Prompt Architecture for Agents: Separate Policy, Task, State, and Evidence
A great many agent failures begin with a single bad architectural decision: putting everything into one giant prompt and hoping the model sorts it out.
That approach works for demos. It fails in production, where tools, memory, approvals, retries, and side effects all compete for attention inside a finite context window.
The stronger pattern is to stop treating the prompt as a monolith. Treat it instead as an interface with distinct layers: policy, task, live state, and evidence.
Why the one-big-prompt pattern breaks
ReAct was important because it showed that reasoning and acting work better together than in separate silos. But interleaving thought and action does not mean every kind of information should be mixed together without structure.
Anthropic’s recent writing on context engineering makes the practical point clearly: the problem is no longer just writing good instructions. It is curating the right context at the right time, because context is a limited resource and large windows still degrade under overload.
When teams jam durable rules, transient tool output, user intent, long chat history, and retrieved notes into one blob, three predictable cracks appear:
- policy gets diluted by noisy runtime state
- stale evidence masquerades as current truth
- debugging becomes archaeology instead of engineering
The four-layer prompt architecture
A reliable agent prompt should usually be assembled from four layers.
1. Policy layer
This is the non-negotiable part. It contains safety rules, approval requirements, privacy boundaries, write restrictions, and tool access constraints.
The critical discipline is that policy should not be rewritten every turn by whatever the agent just saw. If a browser page contains adversarial text or a retrieval result includes unsafe instructions, the policy layer must remain stronger than both.
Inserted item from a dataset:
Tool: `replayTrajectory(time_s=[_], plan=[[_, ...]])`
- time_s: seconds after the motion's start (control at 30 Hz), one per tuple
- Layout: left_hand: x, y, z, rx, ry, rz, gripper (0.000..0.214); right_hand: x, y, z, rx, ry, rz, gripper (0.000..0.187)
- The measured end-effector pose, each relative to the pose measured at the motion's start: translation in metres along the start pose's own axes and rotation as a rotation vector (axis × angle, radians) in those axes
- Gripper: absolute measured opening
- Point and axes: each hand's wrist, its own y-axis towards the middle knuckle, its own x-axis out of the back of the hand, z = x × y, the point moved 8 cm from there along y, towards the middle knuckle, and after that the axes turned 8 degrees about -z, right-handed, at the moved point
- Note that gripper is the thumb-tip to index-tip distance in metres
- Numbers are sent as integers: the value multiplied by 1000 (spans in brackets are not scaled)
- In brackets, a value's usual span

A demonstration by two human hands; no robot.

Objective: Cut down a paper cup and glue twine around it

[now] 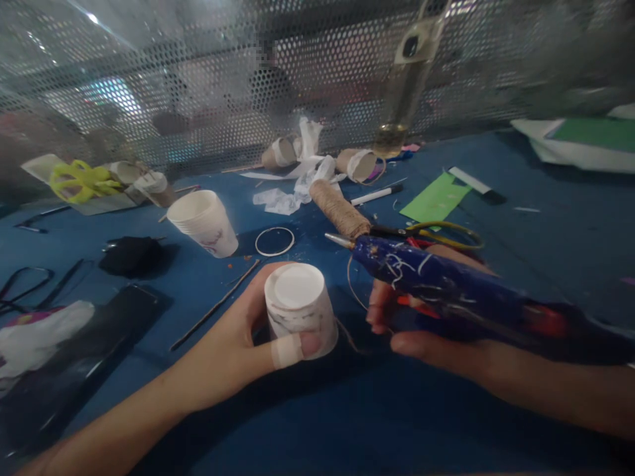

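My left hand (258, 330) is wrapped round an upside-down white paper cup (300, 311), with its base facing up. A strip of tape or bandage circles the thumb. In my right hand (421, 330) is a dark blue hot glue gun (446, 281), its metal nozzle pointing left above the cup's right side. A thin piece of twine (352, 336) trails from the cup toward the right fingers; whether they pinch it too I cannot make out. Just beyond the nozzle lies a roll of brown twine (340, 208).
A stack of paper cups (206, 225) leans at left, near a white ring (274, 242). Scissors (446, 233), green paper (436, 200) and markers lie to the right. A black pouch (84, 357) is at lower left. Perforated metal mesh (213, 86) borders the back.
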Motion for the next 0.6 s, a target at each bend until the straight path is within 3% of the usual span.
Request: replayTrajectory(time_s=[0.13, 0.33, 0.6], plan=[[-1, 2, -2, -17, 87, -86, 52, -7, -2, 4, 51, 86, 41, 35], [-6, 3, -5, -104, 204, -108, 56, -20, -7, -5, -69, 90, 189, 45], [-7, 2, -7, -93, 263, -115, 60, -12, -8, -8, -1, 144, 13, 31]])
OWASP continues to emphasize the same theme in its LLM guidance: prompt injection, insecure plugin design, excessive agency, and overreliance are not abstract concerns. They are exactly what happens when untrusted input is allowed to compete with system policy.
2. Task layer
This is the job definition for the current run. It should include the objective, success criteria, budget, and permitted degree of autonomy.
Short and explicit beats clever and sprawling.
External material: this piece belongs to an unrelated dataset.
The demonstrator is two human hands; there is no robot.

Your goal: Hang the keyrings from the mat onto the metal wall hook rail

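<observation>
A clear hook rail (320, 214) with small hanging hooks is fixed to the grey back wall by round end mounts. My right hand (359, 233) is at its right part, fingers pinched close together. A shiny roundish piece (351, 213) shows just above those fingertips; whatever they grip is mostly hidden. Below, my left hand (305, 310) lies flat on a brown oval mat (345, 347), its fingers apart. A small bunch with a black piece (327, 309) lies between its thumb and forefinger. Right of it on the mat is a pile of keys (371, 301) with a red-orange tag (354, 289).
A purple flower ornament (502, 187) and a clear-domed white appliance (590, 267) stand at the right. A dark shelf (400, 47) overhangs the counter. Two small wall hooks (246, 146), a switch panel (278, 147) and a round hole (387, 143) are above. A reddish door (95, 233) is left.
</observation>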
A good task layer answers questions like:
- What outcome counts as success?
- What artifacts should the agent produce?
- Which tools are in scope?
- When must the agent stop and ask for help?
3. State layer
This is the live working memory of the run. It includes the current step, known constraints, partial results, identifiers, and budget counters.
This layer should be compact and disposable. If you preserve too much transient state, you end up embalming mistakes.
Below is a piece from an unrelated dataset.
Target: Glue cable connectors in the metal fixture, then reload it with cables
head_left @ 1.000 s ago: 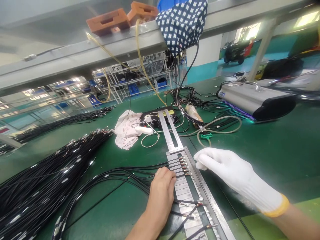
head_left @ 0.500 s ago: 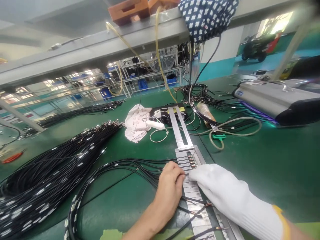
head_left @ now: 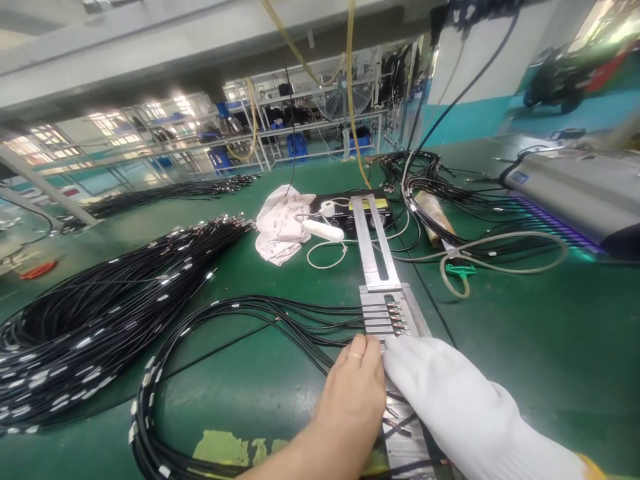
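A metal fixture (head_left: 376, 313) with parallel slots lies on the green table. Several black cables (head_left: 320, 308) run into its upper slots from the left, and their stripped ends (head_left: 397, 317) sit side by side. My bare left hand (head_left: 357, 387) is closed at the fixture's left edge, around a black cable that runs in under its fingers. My right hand (head_left: 440, 380), in a white glove, rests against the fixture opposite, fingertips pressed together beside my left fingers. Whatever lies under the gloved fingertips is hidden. Below both hands, more loose cable ends (head_left: 397, 423) cross the fixture.
A large bundle of black cables (head_left: 100, 320) covers the left side. Behind the fixture are a pink cloth (head_left: 283, 227), a white handheld tool (head_left: 324, 231) and a black control box (head_left: 340, 212). A silver machine (head_left: 575, 193) with purple light stands at right.
The view has tilted down and turned left. Both hands have moved slightly down along the fixture, and my left hand has turned so its back faces up. More seated cable ends show above them.
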### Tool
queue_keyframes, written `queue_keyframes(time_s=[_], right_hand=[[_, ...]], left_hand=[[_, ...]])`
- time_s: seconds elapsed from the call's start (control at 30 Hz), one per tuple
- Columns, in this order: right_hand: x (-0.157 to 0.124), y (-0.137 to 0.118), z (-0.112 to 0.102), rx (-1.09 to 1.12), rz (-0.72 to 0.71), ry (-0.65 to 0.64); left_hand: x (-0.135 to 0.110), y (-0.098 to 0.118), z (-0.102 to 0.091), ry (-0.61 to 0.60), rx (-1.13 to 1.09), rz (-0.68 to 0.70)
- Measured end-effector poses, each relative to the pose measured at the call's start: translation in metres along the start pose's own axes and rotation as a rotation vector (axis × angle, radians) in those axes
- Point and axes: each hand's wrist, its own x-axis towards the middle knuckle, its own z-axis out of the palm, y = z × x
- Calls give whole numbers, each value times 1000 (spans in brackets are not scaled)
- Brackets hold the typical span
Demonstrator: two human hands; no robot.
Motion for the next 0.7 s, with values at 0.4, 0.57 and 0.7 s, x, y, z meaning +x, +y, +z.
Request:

OpenAI’s Agents SDK docs are useful here because they frame sessions, tracing, handoffs, and guardrails as separate primitives rather than as one magical prompt. That separation is healthy. Working state should be inspectable and resettable, not fused permanently into instructions.
4. Evidence layer
This layer contains retrieved documents, tool observations, search results, and other external facts relevant to the current step.
Evidence should be scoped to the immediate decision, not dumped wholesale into the next turn. Anthropic’s context engineering advice points in the same direction: curate what enters the model’s context rather than assuming more tokens always help.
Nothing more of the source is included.